No, I’m not talking about brothels.  The term promiscuous architecture was once used to describe buildings displaying an indiscriminate mingling of elements without any discernible order.  In 1865 the term was used to reference many of the houses around the Whycocomagh area of Cape Breton and is indicative of a kind of snobbery that has long existed in house descriptions.  It may not be surprising that the term was used by that rigid Protestant organ known as the Presbyterian Witness but the bias against “ordinary” or “hybrid” houses lingered well into the twentieth century as evidenced by Inventory Site Forms that humourously evaluated historic properties based on how well they exemplified a particular style.  A house that displays no apparent formalized elements of style or is a hodgepodge of two or more styles typically has not commanded the respect of a strict Romanesque or an unadulterated Queen Anne.  Today, we have dropped the promiscuous reference in favour of that somewhat more redeeming term vernacular.

I don’t mean to condemn the historic treatment or evaluations of our wonderful built heritage.  In fact, the most sincere assessment I have heard on the subject of “impure” house architecture in our province comes from way back in 1877 when a writer commented on a newly-erected house that featured elements of different styles.  He said,

“The whole appearance of the building, which is very fine, favours the Italian style of architecture, though perhaps no particular style, as often happens in this country, is closely followed.”

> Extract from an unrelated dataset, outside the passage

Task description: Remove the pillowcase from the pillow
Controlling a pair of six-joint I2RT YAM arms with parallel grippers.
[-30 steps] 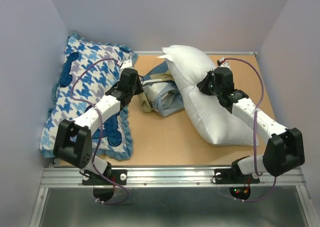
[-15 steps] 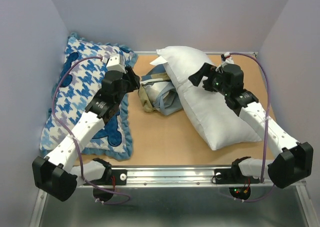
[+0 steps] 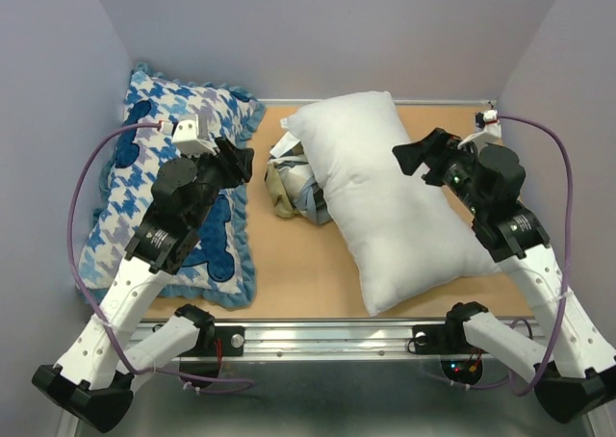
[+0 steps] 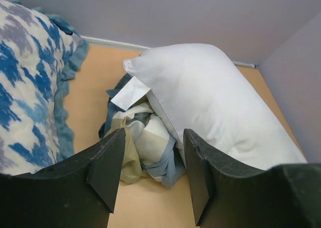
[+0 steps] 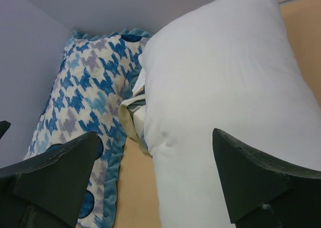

Apart from the interesting contention that strict rules of architecture were commonly ignored in this part of the world, the writer’s use of the word, favours expresses a subtle yet respectful assessment admirably suited to just about any hybrid, mixed, or perhaps even vernacular example of architecture.

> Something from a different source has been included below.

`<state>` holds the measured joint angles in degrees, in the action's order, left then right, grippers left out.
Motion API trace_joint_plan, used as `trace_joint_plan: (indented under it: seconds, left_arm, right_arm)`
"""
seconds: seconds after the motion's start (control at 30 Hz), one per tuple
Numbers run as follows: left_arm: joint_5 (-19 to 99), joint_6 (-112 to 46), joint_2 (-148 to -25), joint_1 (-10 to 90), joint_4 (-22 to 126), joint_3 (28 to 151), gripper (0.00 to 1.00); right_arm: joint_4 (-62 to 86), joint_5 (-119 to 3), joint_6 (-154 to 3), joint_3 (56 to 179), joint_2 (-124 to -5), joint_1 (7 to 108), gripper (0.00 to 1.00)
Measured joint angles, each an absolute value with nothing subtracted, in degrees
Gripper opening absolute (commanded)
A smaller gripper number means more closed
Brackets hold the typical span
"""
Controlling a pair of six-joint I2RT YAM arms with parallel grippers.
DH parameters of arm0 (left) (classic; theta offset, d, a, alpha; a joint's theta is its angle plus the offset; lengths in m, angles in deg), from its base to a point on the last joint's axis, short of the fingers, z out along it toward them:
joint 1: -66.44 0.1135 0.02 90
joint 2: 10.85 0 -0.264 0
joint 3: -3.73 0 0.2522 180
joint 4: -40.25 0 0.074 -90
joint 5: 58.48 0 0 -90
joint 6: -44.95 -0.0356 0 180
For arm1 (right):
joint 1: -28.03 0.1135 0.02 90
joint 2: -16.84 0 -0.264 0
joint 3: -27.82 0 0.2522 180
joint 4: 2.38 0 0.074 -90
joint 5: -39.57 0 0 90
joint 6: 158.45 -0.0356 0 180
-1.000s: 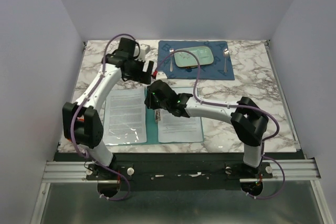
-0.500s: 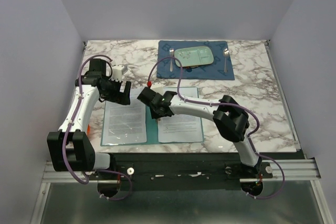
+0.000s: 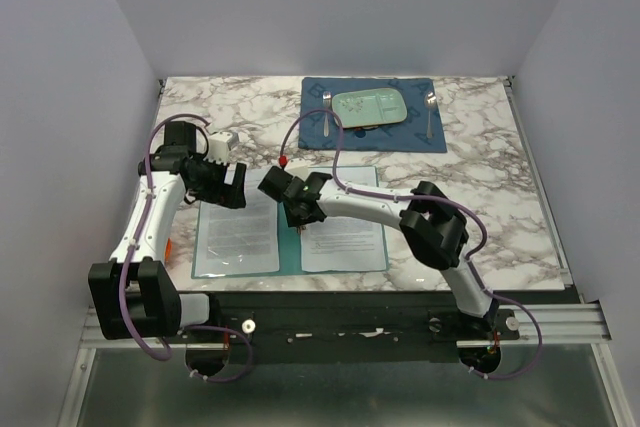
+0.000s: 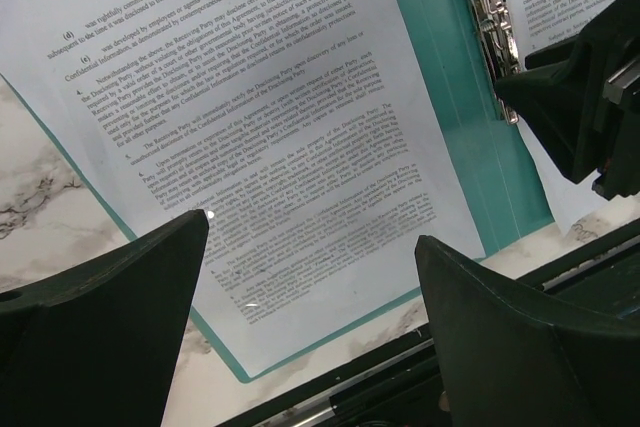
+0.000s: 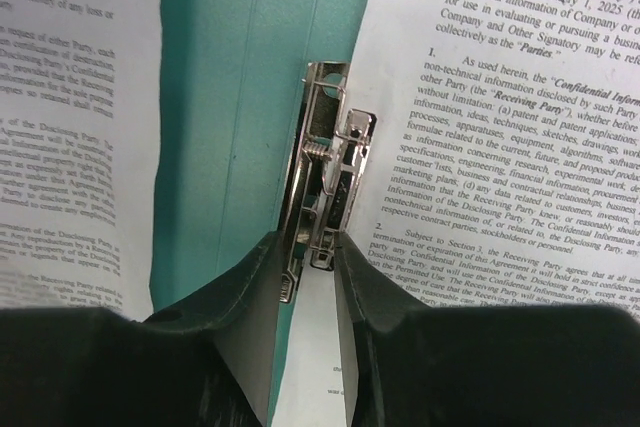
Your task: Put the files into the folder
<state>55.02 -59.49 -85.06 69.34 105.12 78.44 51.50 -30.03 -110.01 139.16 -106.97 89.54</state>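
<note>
The teal folder (image 3: pixel 290 253) lies open at the table's near edge. One printed file (image 3: pixel 238 232) lies on its left leaf and another (image 3: pixel 345 239) on its right leaf. A metal clip (image 5: pixel 322 172) runs along the centre crease. My right gripper (image 3: pixel 298 211) points down at the crease. In the right wrist view its fingertips (image 5: pixel 308 247) press either side of the clip's near end. My left gripper (image 3: pixel 228 183) hovers open above the left file (image 4: pixel 250 117), its fingers spread wide over the sheet's lower corner with nothing between them (image 4: pixel 312 232).
A dark blue placemat (image 3: pixel 410 137) at the back holds a pale green plate (image 3: pixel 368 107), a fork (image 3: pixel 327 115) and a spoon (image 3: pixel 430 112). The marble table (image 3: pixel 480 187) shows to the right of the folder. The black front rail (image 4: pixel 420 387) runs just below the folder's edge.
The left arm swung from the back centre to the left and came down over the left file. The right gripper slid left from the right file to the crease and onto the clip.
</note>
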Motion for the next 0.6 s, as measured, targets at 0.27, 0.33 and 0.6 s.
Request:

My point is there is no need to diminish a historic property by labelling it as a poor or incomplete example of xyz architecture.  Look at it this way – if a university degree features a major area of study and a minor – the minor in no way diminishes the major.  In a similar way, a house might favour Italianate influences and exhibit Second Empire influences.

Above: A Gothic style house built in 1877 gets a Craftsman style verandah with sweeping umbrage in the second or third decade of the 20th century.

Our vernacular architecture, of which not only Whycocomagh but the entire province has its share, has gained greater appreciation in recent decades.  So too, have houses of hybrid forms and details.  Hybrids, in some cases, have the ability to communicate fascinating stories of transition as owners felt compelled to modify their homes for various reasons including keeping up with the latest style.  T. S. Arthur’s short story, Bay Window and Mansard Roof, from 1873 relates a tale of envy in which one neighbour covets another’s “updated” exterior and ultimately succumbs to the unbearable temptation to have the same Second Empire features added to his own house.

The great value of built heritage is the stories that are communicated and it is often the case that the promiscuous tell more remarkable and compelling stories than the pure.  Think about it… but please do not mistake this for an analogy promoting reckless social behavior.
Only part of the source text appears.